| Work item |
Among the lines of the data, copy those that hold "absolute".
--- Exercise input ---
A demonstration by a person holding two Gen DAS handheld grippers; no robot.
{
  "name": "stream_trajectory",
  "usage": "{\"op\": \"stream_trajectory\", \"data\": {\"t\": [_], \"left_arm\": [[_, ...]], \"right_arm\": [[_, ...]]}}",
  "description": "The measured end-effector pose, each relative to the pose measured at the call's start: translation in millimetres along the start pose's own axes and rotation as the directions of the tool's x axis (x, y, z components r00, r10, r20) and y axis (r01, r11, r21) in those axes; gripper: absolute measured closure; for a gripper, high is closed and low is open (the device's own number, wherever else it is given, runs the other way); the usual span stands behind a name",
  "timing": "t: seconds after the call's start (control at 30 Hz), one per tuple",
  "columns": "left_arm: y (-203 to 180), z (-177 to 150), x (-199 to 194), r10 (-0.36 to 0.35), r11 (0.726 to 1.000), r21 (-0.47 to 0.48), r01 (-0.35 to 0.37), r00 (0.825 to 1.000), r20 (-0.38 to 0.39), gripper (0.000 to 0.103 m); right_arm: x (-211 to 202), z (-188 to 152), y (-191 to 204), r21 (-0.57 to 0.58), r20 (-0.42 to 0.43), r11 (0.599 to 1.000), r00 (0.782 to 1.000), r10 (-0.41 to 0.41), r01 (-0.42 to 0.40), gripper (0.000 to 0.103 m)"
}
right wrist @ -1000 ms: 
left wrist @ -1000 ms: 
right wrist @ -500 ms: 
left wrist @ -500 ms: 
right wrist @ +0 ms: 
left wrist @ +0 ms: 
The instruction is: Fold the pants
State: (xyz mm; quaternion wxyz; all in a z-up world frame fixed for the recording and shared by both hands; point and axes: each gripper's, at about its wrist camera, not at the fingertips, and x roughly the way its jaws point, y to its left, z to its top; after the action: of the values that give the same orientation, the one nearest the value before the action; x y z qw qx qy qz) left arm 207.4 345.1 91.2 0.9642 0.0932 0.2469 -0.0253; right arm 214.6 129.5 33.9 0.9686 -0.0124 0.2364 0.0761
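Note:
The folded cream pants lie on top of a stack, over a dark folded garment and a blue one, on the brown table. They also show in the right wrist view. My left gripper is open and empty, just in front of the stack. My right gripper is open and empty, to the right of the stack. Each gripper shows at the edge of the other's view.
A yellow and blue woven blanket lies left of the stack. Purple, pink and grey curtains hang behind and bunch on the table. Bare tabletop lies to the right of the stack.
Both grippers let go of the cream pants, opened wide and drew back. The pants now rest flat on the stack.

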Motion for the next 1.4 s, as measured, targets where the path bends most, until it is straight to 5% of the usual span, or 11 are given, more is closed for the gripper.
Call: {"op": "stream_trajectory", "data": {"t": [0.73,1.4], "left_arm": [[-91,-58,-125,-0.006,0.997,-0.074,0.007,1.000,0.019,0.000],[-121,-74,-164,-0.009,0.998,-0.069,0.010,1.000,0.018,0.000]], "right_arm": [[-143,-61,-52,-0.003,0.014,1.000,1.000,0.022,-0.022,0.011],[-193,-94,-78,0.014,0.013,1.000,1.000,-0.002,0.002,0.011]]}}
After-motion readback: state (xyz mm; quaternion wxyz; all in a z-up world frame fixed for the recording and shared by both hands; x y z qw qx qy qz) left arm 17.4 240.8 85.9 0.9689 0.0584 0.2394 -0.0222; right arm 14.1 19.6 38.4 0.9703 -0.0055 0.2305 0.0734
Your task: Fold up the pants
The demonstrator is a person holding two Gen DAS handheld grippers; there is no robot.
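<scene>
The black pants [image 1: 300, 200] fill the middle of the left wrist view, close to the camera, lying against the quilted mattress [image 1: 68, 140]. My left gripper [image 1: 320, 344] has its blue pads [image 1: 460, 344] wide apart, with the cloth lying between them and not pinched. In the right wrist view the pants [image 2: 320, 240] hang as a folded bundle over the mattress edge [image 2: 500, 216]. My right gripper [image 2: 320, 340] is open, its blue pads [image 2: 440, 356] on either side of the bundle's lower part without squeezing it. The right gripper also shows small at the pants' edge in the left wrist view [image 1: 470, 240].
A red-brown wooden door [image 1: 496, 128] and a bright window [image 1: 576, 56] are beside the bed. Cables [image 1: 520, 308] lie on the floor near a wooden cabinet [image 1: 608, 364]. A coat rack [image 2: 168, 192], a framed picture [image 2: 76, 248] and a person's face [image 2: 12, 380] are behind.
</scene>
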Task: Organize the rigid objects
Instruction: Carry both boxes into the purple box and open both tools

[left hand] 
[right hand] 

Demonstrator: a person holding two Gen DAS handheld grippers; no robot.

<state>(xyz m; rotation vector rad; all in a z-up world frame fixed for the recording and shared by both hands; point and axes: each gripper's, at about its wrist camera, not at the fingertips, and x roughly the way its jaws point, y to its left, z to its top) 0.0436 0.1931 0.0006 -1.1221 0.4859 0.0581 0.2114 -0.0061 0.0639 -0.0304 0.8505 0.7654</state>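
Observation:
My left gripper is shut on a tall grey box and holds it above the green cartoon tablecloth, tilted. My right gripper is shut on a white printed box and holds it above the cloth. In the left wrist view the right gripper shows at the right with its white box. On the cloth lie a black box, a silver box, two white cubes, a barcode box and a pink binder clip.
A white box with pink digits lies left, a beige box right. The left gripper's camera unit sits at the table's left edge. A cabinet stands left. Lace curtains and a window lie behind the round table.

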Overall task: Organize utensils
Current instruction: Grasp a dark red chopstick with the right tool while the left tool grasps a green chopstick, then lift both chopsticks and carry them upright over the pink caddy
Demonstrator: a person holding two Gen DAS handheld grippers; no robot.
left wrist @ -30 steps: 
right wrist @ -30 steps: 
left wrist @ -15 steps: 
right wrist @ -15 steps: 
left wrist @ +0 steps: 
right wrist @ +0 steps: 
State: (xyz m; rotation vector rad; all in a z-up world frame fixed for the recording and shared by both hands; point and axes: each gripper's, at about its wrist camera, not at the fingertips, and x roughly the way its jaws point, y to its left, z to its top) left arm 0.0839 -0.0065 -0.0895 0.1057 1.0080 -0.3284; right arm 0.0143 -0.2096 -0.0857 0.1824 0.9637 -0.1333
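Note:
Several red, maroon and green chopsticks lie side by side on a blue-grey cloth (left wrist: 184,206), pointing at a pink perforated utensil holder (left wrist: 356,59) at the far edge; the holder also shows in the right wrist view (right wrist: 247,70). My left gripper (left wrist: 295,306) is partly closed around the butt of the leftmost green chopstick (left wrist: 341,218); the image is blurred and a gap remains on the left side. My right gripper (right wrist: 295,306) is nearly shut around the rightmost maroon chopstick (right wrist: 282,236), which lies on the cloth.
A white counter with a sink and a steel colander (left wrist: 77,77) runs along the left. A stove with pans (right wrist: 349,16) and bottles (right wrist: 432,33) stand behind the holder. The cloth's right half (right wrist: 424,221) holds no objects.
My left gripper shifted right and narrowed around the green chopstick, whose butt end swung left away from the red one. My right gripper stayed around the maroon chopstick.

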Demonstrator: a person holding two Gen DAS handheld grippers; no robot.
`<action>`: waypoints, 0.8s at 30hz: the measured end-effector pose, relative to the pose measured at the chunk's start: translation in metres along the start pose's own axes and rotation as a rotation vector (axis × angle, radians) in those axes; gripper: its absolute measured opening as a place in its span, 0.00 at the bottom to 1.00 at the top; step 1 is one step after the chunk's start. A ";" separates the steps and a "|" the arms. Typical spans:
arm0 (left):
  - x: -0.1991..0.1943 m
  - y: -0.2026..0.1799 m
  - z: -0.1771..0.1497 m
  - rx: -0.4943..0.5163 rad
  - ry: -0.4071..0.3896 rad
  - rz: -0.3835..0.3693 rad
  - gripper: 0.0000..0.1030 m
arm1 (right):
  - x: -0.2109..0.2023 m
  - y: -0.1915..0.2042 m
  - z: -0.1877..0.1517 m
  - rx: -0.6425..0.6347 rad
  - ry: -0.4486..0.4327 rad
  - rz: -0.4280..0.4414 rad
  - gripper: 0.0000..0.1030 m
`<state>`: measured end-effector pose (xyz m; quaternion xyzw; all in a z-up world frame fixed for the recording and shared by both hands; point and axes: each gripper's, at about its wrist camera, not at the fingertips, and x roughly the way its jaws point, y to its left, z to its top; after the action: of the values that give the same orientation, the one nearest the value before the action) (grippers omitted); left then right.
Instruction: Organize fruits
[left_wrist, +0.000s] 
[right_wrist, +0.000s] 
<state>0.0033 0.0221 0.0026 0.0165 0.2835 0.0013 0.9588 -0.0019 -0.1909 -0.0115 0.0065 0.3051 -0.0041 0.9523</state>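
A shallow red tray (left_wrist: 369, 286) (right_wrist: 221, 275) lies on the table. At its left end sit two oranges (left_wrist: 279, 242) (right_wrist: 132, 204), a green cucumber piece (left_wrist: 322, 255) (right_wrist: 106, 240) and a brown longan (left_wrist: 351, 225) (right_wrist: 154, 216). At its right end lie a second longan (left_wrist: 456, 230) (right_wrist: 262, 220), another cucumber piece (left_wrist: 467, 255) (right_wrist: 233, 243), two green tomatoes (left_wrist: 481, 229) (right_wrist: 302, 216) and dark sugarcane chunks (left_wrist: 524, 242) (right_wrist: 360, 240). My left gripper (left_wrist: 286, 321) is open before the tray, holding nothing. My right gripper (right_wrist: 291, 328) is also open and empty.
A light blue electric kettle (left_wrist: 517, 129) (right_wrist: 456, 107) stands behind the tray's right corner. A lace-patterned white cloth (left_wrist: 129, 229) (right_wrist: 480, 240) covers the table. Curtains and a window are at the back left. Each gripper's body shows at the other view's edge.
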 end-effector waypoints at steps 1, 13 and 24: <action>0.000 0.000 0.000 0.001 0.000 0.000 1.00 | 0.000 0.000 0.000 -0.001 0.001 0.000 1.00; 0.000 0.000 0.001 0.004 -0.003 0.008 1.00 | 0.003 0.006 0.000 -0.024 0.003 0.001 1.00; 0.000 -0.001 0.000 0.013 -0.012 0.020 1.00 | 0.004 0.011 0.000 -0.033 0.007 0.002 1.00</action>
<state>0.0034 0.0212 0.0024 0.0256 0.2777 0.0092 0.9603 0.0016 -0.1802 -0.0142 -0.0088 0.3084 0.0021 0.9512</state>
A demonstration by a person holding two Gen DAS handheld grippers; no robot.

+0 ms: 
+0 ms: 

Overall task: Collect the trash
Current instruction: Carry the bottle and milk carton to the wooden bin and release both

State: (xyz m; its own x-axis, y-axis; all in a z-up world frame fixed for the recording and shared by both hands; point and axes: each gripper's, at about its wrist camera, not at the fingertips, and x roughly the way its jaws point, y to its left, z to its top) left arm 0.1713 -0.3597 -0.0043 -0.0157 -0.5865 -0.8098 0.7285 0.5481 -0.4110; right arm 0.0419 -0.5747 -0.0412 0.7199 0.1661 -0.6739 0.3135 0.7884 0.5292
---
| Expected answer |
  "description": "The measured end-effector pose, each relative to the pose measured at the call's start: translation in millimetres along the start pose's own axes and rotation as the directions of the tool's x axis (x, y, z components r00, r10, r20) and y axis (r01, r11, r21) in those axes; gripper: absolute measured closure; for a gripper, high is closed and low is open (the device's own number, wherever else it is given, runs the other way); the usual span stands behind a name",
`<action>`: waypoints, 0.8s at 30hz: the measured end-effector pose, relative to the pose measured at the chunk's start: translation in metres along the start pose's own axes and rotation as a rotation vector (axis × angle, radians) in those axes; gripper: its absolute measured opening as a place in its span, 0.00 at the bottom to 1.00 at the top; step 1 is one step after the chunk's start. A ";" separates the steps and a "|" the arms. Typical spans:

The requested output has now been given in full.